The People's Bank of China intervened in foreign exchange markets to push the yuan up by 1.4% against the U.S. dollar in late December 2025, signaling a strategic shift to support export competitiveness and reduce speculative carry trades. The move tightened pressure on USD/CNY, which hit a six-month high before reversing.
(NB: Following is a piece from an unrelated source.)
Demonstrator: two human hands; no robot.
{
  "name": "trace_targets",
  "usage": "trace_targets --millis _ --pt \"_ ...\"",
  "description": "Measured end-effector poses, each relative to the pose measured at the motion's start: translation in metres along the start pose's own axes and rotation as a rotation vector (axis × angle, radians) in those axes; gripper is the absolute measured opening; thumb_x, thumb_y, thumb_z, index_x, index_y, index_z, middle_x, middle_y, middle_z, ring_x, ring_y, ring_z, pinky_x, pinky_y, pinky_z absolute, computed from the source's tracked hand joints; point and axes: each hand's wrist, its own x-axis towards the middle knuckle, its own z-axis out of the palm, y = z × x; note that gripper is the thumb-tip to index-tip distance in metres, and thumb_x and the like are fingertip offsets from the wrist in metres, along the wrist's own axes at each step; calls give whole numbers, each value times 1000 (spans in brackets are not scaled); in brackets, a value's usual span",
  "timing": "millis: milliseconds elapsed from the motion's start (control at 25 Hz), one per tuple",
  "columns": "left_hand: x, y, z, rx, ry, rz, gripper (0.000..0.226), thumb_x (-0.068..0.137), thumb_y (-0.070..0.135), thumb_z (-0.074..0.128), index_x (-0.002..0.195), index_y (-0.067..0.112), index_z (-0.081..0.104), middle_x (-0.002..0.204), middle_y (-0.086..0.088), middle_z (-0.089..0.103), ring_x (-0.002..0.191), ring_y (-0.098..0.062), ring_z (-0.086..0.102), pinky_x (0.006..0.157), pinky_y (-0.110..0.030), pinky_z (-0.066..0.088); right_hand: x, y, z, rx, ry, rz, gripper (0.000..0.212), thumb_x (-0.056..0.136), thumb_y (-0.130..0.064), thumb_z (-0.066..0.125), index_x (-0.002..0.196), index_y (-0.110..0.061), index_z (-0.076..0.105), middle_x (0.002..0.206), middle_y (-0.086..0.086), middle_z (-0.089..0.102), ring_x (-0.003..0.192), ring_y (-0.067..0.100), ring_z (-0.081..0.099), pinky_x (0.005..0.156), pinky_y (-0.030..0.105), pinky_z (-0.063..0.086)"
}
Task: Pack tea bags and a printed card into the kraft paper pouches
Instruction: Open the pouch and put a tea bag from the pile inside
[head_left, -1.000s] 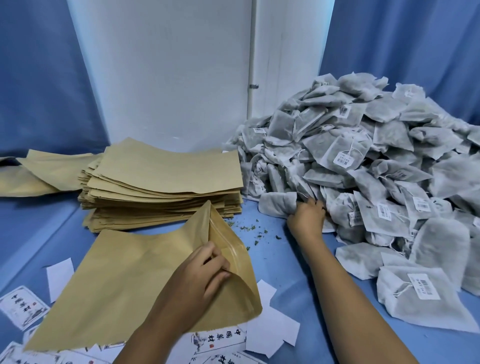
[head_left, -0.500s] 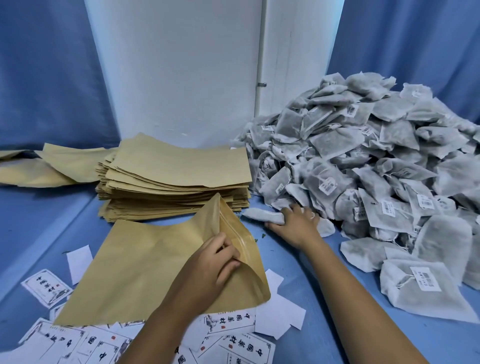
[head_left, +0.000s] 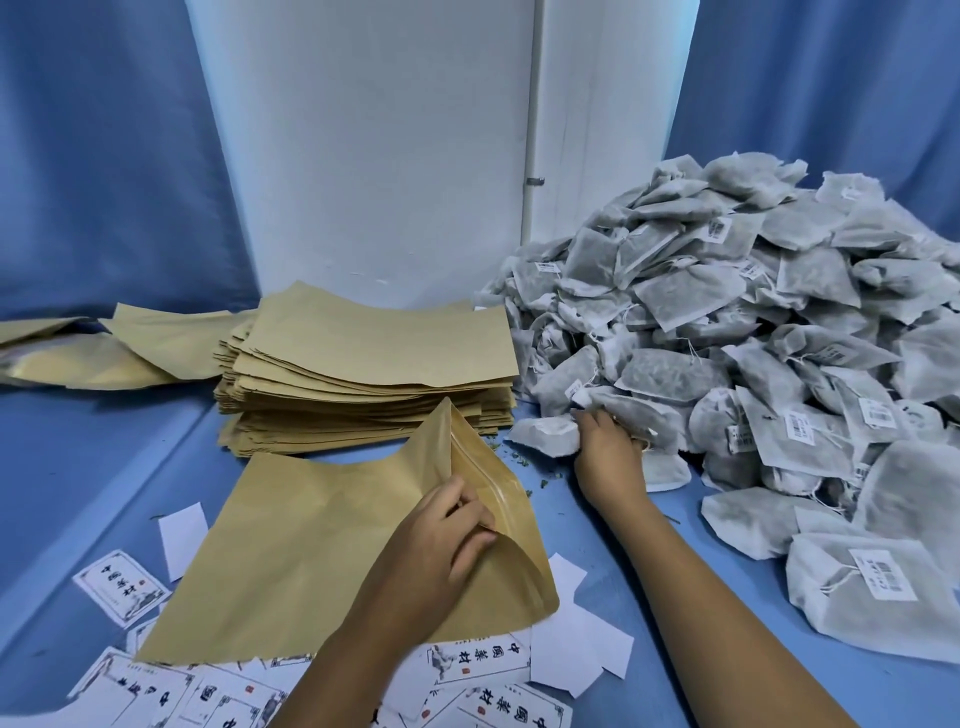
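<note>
The left hand lies on a brown paper pouch on the blue bench, and its curled fingers pinch the top flap to hold the mouth open. The right hand reaches into the big pile of tea bags, fingers curled around one tea bag at the pile's near edge. Printed cards lie scattered by the pouch, with a stack of pouches behind it.

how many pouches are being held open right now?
1. The open kraft pouch lies in front of the pouch stack, its mouth held up by the left hand. The stack's pouches look flat; the loose pouches far left are unclear.
</note>
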Motion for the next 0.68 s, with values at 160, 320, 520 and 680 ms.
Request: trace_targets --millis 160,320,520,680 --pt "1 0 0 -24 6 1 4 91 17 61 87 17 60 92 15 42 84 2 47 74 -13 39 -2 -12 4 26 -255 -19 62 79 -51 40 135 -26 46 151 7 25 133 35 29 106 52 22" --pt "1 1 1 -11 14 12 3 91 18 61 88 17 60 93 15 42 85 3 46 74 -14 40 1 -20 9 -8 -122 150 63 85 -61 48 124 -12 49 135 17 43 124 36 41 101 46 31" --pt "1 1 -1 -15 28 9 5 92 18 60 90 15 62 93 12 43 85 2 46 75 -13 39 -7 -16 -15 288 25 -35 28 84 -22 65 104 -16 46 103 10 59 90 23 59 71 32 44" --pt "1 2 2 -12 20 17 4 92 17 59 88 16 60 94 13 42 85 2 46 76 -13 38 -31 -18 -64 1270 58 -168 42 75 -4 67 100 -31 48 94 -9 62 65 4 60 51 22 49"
- PBOC intervened to strengthen yuan by 1.4% from 7.3860 to 7.2790 in USD/CNY
- FXI fell 5.2% YTD before rebounding 3.1% post-intervention
- CYB showed capital outflows amid weakening yuan sentiment
- Swap points turned positive—first sign of reduced bearish bets on CNY
- Iron ore futures dropped 2.9% on reduced import demand signals
- Carry trade activity likely to contract due to tighter yuan policy
The People's Bank of China executed targeted interventions in late December 2025 to strengthen the renminbi, pushing USD/CNY from 7.3860 to 7.2790 within three trading sessions—a 1.4% appreciation. This marked the first significant upward correction in the yuan since September, reflecting policy intent to counteract depreciation-driven trade distortions. The central bank’s actions were prompted by rising concerns over the impact of a weak yuan on export pricing and international competitiveness. A weaker currency had fueled speculative carry trades, where investors borrowed low-yielding currencies like the U.S. dollar to invest in higher-yielding Chinese assets. With FXI (iShares MSCI China ETF) down 5.2% year-to-date and CYB (ChiNext Index) showing signs of capital outflow, the PBOC sought to stabilize market sentiment. Key metrics underscore the shift: the overnight interbank rate for CNY/USD swap points turned positive for the first time since May, indicating reduced demand for shorting the yuan. Meanwhile, commodity traders observed immediate adjustments—iron ore futures in Shanghai dropped 2.9% as stronger yuan reduced import demand from exporters reliant on raw material inputs. Market participants now expect tighter capital controls and more active intervention, affecting global risk positioning. Investors in emerging-market debt and leveraged equity funds are reassessing exposure to China-linked assets, with the broader FXI index seeing a 3.1% rebound following the intervention.